Learn more about Rachel on NerdWallet’s Ask an Advisor

High-net-worth individuals frequently create trusts to hold assets after they pass away. There are many good reasons for this, including preferential tax treatment and the fact that trusts allow heirs to avoid probate.

Less wealthy families often believe that they have no use for trusts when estate planning. I recently met a middle-aged couple with a moderate net worth, but $2 million in life insurance coverage. If both of them died tomorrow, their 18-year-old son would inherit that $2 million, along with the rest of the estate, outright — certainly not what they want as parents. That’s where trusts come in.

Many people, not just the rich, worry about what their heirs will do with inherited assets. You can use a trust to control these from the grave — as they say — and have a little peace of mind now.

The protection of trustees

Here’s how trusts work: The person creating the trust, also known as the grantor, identifies a trustee who is responsible for distributing the assets to one or more beneficiaries upon the grantor’s death. This trustee is often one of the beneficiaries, such as the eldest adult child. But if the beneficiaries are minors, or the grantor decides it’s best not to give them full control of the assets, a third-party or “non-beneficiary” trustee can be named.

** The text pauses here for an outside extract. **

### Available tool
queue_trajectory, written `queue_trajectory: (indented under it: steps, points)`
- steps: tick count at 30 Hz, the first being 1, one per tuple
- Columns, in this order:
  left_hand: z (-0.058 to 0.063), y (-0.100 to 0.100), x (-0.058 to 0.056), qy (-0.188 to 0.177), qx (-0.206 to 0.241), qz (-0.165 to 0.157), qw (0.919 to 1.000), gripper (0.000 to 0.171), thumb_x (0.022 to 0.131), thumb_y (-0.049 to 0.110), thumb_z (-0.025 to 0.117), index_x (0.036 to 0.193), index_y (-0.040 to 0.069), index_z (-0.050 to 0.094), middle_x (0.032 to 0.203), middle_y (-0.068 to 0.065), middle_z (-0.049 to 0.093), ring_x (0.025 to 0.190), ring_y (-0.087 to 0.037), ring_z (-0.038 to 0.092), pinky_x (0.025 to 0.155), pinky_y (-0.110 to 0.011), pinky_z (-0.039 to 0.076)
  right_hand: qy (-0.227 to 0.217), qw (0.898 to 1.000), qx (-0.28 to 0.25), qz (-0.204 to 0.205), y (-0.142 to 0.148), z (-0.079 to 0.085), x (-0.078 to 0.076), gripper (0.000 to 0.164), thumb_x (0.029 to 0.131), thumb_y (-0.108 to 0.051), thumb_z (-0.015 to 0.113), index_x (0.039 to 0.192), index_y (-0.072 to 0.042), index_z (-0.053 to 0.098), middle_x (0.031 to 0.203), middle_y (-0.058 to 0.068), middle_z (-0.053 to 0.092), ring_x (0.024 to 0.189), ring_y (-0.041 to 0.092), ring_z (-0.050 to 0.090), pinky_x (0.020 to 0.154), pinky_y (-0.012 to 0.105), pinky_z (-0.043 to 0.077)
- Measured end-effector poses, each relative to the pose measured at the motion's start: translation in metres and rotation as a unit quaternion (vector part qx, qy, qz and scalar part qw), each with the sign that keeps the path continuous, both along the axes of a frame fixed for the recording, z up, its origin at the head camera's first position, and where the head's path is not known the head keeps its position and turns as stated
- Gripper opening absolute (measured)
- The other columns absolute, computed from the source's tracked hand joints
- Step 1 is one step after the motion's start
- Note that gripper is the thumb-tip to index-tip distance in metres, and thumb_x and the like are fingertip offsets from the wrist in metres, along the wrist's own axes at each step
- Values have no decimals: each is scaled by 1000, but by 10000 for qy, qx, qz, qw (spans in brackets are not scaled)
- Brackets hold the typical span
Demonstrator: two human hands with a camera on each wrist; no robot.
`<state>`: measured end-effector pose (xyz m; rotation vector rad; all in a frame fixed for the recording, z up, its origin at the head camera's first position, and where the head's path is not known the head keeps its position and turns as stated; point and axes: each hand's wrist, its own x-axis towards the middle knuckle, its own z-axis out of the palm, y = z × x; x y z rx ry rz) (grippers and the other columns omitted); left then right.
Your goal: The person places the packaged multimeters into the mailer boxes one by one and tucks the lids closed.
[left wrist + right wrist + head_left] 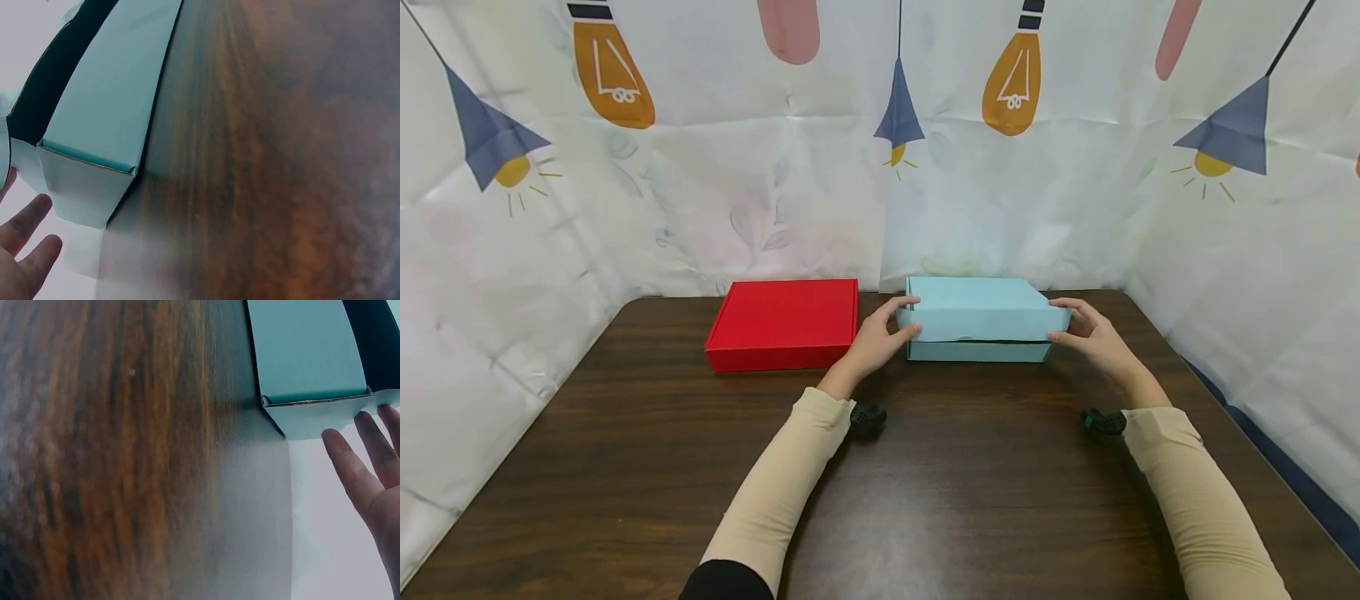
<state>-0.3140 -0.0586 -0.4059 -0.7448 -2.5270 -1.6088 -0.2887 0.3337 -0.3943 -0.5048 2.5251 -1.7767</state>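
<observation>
A light blue cardboard box [977, 325] sits near the table's far edge, its lid slightly raised above the front wall so a dark gap shows. My left hand [874, 340] is at the box's left end, thumb and forefinger spread beside the lid's side flap. In the left wrist view, the left fingers [26, 225] look fairly straight, close to the end wall [84, 194]. At the opposite end is my right hand [1093, 337], with extended fingertips right at the lid's side. The right wrist view shows these fingers [353, 469] by the end wall [319, 419].
A closed red box [790, 325] lies left of the blue one, close to my left hand. Both stand on a dark wooden table [955, 483]. Behind it hangs a white cloth [827, 183] printed with lamps and bulbs, also along both sides.
</observation>
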Motion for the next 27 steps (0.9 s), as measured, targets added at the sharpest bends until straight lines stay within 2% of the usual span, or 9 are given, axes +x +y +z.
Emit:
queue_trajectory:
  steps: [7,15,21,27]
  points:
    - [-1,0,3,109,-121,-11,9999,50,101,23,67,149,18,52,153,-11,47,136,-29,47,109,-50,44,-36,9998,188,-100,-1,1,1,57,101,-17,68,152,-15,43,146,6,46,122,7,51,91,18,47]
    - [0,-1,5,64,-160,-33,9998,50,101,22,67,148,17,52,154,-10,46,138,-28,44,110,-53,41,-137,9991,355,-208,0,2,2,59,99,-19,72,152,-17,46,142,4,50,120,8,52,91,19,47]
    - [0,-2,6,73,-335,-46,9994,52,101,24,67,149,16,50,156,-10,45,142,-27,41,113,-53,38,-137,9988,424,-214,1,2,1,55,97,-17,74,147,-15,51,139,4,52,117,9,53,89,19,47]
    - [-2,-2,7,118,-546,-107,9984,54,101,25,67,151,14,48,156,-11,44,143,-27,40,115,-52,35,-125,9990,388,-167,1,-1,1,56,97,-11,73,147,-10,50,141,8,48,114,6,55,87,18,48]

A third-party trustee provides an added layer of protection by controlling when and how assets are distributed, in accordance with the grantor’s stated wishes. A grantor might ask that assets are distributed to the beneficiary at certain ages, or only upon the beneficiary getting a job, getting married, having kids or reaching other milestones.

Some grantors go so far as to require drug testing for beneficiaries before distributions, although you’ll probably be hard-pressed to find a third-party trustee who wants to take on that kind of a gatekeeper role.

Additional layers of protection

Trusts can be set up with additional layers of protection. For example, “ascertainable standards” clauses instruct the trustee to only distribute assets for the beneficiary’s “health, education, maintenance and support.” Trustees generally have a certain amount of discretion to make distributions according to ascertainable standards, but a beneficiary can bring an action to enforce a distribution if he or she disagrees with a trustee’s decision.

But not all trusts are controlled by non-beneficiary trustees. If a beneficiary is the only trustee, grantors can use also use protective clauses to provide another layer of protection.

Spendthrift clauses, for example, typically prevent the beneficiary from promising or assigning trust assets or income to a third party. This can provide protection against creditors, since it prohibits anyone from receiving the assets before the beneficiary does. State laws vary and it’s best to get legal guidance for specific situations.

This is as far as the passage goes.